I am reading it in preparation for my trip back to Ethiopia this summer.I am only about a third of the way through it, but already I have learned so much. For example, how important it is to realize that poverty runs much deeper than material possessions, and why that's important in how we all relate to each other.

But this question hit me like a ton of bricks. Because it is not an easy thing to look deep inside your own heart. After all, "The heart is deceitful above all things and beyond cure." (Jeremiah 17:9) But this question forced me to.

On one level, I thought I had a pretty good answer. God commands us to. His heart is for the poor and the oppressed. Doing good for "the least of these" is ministering to Jesus himself (Matthew 25). If I help the materially poor, I am being obedient.

But then I thought, why? Why do I want to be obedient? And I have to admit that way too often, it's because I want to be worthy of God's favor.

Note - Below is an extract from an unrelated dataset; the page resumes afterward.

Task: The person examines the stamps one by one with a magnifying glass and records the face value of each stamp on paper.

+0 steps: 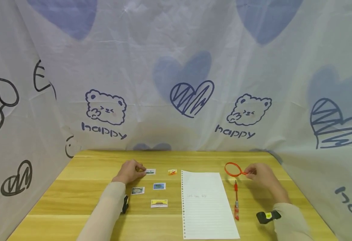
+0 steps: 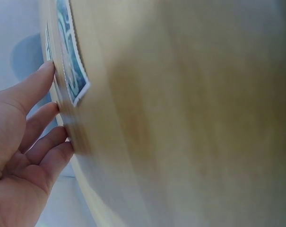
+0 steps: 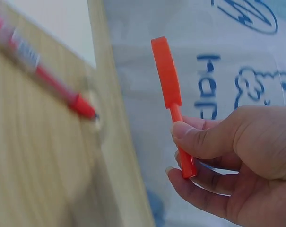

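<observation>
My right hand [image 1: 261, 174] pinches the handle of a red magnifying glass [image 1: 232, 169] between thumb and fingers. The right wrist view shows this magnifying glass [image 3: 167, 73] edge-on, raised off the table. Over on the left, my left hand [image 1: 130, 171] touches the left end of a greenish postage stamp [image 1: 150, 171], its thumb and fingertips apart in the left wrist view. Nearby lie a grey-green stamp [image 1: 138, 190], a blue stamp [image 1: 159, 186], a yellow stamp [image 1: 159, 203] and a small yellow-and-red stamp [image 1: 172, 172].
Lined paper [image 1: 209, 207] with holes down its left edge and faint writing lies mid-table. A red pen [image 1: 236, 201] lies to its right, tip pointing away. A patterned white cloth [image 1: 151, 67] hangs behind and beside the wooden table [image 1: 73, 187].
</observation>
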The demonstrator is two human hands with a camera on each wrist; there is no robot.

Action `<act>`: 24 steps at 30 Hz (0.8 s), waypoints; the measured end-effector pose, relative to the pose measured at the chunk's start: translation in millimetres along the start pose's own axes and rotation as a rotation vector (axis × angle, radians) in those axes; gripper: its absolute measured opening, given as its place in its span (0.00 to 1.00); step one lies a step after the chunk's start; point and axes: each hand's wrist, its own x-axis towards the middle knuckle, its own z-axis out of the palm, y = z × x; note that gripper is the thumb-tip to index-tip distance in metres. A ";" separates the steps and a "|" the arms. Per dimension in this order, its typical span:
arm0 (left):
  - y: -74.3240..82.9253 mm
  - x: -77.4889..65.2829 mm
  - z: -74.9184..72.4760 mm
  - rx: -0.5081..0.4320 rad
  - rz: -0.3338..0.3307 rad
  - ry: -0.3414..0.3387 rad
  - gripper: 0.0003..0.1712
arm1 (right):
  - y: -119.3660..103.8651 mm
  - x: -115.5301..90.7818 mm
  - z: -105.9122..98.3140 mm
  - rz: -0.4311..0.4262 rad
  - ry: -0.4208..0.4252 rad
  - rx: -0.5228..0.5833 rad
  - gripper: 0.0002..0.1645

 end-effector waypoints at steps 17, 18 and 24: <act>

I want him to be happy with me. And yes, I want to make sure I am on the reward side of these Scriptures instead of the curse side.

And there it is - selfishness. Right in the middle of my obedience, I am confronted with a motivation that has to do with what's good for me. No wonder the Bible says that all our righteousness is like filthy rags. If I am being obedient for the reward, that's not a heart for the poor. It's a heart for me.

And so I have to fall back on God's grace. His infinite, wonderful, indescribable grace. I have to pray and pray a lot. I have to ask him to fill me with his Holy Spirit, so that he will place his heart inside me. To know the mystery of his resurrection power that allows me to love like he does, not because it's good for me, but because it brings him glory.

And so, please pray for me. Pray for me as I prepare to lead another team back to Ethiopia. Pray for me as I live my life, as I go to work tomorrow. Pray that God will fill me with his love, so that deep down my heart will be his. I don't want to be the guy who obeys because God will bless me. Because if I do, my efforts to help will just radiate self sufficiency and continue the cycle of poverty.

Lord, deliver me from that. Make it all about you, and not at all about me. Please.